Google’s Schmidt Says Newspapers Must Innovate
On the heels of yesterday’s brouhaha over online misappropriation of AP content, Google CEO Eric Schmidt delivered the closing speech at the Newspaper Association of America’s annual meeting yesterday. Schmidt praised the industry’s importance and efforts at innovation during the early days of the Internet but criticized its subsequent staidness, saying, “It’s obvious to me that the majority of the circulation of a newspaper should be online, rather than printed. There should be five times, 10 times more circulation because there’s no distribution cost.” He added, “I would encourage everybody: think in terms of what your reader wants,” he said. “These are ultimately consumer businesses and if you piss off enough of them, you will not have any more.”

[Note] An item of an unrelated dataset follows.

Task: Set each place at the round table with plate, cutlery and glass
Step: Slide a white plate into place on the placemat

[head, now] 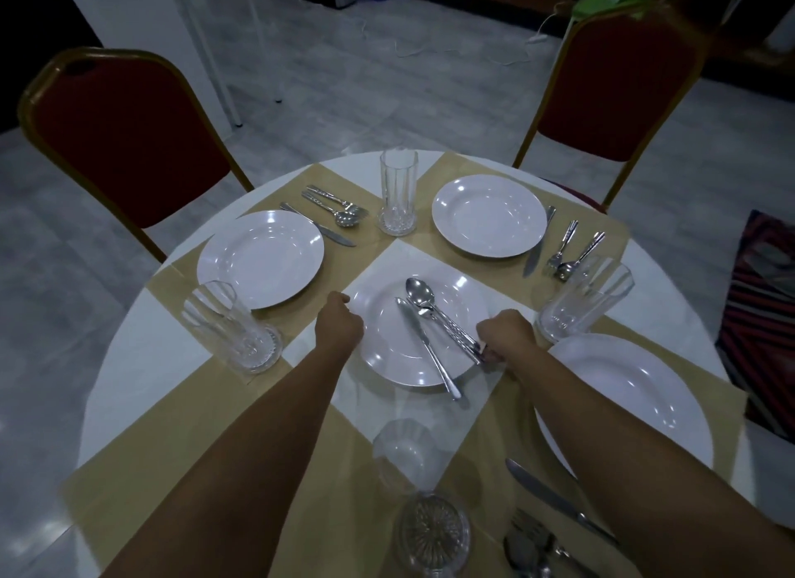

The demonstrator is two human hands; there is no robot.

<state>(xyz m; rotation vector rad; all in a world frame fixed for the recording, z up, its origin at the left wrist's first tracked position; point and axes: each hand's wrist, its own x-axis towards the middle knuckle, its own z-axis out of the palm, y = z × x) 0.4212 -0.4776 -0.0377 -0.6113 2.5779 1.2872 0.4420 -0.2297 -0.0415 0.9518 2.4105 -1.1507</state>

Of the recent AP initiative to track and take legal and legislative action against those sites and services which the AP feels mishandle its content, Schmidt was largely reticent, saying only, “I was a little confused by all the excitement. We at Google have a multimillion-dollar deal with the Associated Press not only to distribute their content but also to host it on our servers.”
It’s hard to believe that the attitude at Google headquarters is really that cavalier. Earlier this week, Wall Street Journal Editor Robert Thomson called Google an “Internet parasite,” sucking the blood (read: money) out of content without absorbing any of the costs. And the Google name has been mentioned by numerous sources as the biggest possible target of the AP’s wrath, “multimillion-dollar deal” notwithstanding. But, then again, public legal battles are nothing new for Google, so perhaps they’ve adopted a steely aegis against the haters. And with 72% search market share in February, according to Hitwise, Google’s naysayers don’t seem to have made any dent in the search engine’s popularity at all.